Exercise: Look for the line that has "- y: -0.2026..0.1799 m" in the material below; please repeat it and every line after it, exactly, up to and including the line that has "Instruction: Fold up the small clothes", and nothing else.

————

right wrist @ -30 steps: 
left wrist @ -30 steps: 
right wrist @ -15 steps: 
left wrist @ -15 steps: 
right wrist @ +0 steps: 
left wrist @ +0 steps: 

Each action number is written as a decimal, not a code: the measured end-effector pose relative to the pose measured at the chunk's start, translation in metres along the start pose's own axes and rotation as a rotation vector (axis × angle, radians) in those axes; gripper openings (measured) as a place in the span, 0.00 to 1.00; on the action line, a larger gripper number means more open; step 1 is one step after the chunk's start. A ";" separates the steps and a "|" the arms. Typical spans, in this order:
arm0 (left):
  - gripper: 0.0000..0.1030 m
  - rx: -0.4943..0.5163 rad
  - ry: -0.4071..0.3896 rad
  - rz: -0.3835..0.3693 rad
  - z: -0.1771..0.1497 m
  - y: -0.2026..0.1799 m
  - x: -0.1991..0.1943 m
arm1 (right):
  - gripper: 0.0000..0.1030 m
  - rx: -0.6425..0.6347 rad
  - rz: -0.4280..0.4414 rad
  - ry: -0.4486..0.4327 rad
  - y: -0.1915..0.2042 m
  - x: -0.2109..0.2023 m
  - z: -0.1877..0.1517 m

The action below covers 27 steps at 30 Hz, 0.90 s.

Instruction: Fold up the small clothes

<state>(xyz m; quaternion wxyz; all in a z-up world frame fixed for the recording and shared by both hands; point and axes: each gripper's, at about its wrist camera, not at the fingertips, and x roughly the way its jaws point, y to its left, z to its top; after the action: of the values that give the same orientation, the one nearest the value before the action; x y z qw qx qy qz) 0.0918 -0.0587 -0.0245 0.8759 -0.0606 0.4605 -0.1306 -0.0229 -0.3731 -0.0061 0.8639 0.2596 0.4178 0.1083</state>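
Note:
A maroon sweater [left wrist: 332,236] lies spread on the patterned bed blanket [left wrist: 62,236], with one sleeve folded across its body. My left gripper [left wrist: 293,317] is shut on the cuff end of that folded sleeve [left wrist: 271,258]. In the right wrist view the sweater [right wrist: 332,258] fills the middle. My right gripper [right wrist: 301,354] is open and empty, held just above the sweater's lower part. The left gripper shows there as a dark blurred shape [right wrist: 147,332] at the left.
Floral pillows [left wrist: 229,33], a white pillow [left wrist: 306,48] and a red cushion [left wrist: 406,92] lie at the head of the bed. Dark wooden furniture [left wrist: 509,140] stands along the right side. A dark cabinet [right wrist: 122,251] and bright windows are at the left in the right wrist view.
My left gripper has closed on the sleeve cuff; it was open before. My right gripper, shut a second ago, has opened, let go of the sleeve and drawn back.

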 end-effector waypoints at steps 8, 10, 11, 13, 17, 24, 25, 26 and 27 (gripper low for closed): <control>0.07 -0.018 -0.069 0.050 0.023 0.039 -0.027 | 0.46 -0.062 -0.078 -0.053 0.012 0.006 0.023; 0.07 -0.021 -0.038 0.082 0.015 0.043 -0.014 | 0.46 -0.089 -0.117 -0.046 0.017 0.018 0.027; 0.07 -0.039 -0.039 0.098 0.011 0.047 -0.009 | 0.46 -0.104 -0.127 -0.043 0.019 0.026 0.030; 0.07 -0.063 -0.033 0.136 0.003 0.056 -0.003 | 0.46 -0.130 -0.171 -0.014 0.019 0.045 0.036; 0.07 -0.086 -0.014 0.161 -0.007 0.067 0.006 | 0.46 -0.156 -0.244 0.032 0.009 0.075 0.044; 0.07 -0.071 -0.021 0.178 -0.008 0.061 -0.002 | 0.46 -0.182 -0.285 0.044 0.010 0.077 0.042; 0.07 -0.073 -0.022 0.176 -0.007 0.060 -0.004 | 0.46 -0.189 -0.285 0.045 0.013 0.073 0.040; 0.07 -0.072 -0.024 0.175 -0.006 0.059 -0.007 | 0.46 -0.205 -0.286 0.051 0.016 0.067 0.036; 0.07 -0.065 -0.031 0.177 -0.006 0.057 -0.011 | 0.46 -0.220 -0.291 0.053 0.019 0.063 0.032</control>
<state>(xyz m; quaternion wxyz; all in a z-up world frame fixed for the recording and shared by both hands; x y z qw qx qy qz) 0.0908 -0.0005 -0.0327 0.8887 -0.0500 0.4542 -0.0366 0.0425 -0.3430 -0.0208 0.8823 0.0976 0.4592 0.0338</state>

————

Result:
  - y: -0.2026..0.1799 m
  - x: -0.1991..0.1943 m
arm1 (right):
  - gripper: 0.0000..0.1030 m
  - rx: -0.6425..0.6347 rad
  - rz: -0.4280..0.4414 rad
  - ry: -0.4486..0.4327 rad
  - y: -0.1915..0.2042 m
  - x: -0.2109..0.2023 m
  - z: -0.1877..0.1517 m

The action below covers 27 steps at 30 Hz, 0.90 s.

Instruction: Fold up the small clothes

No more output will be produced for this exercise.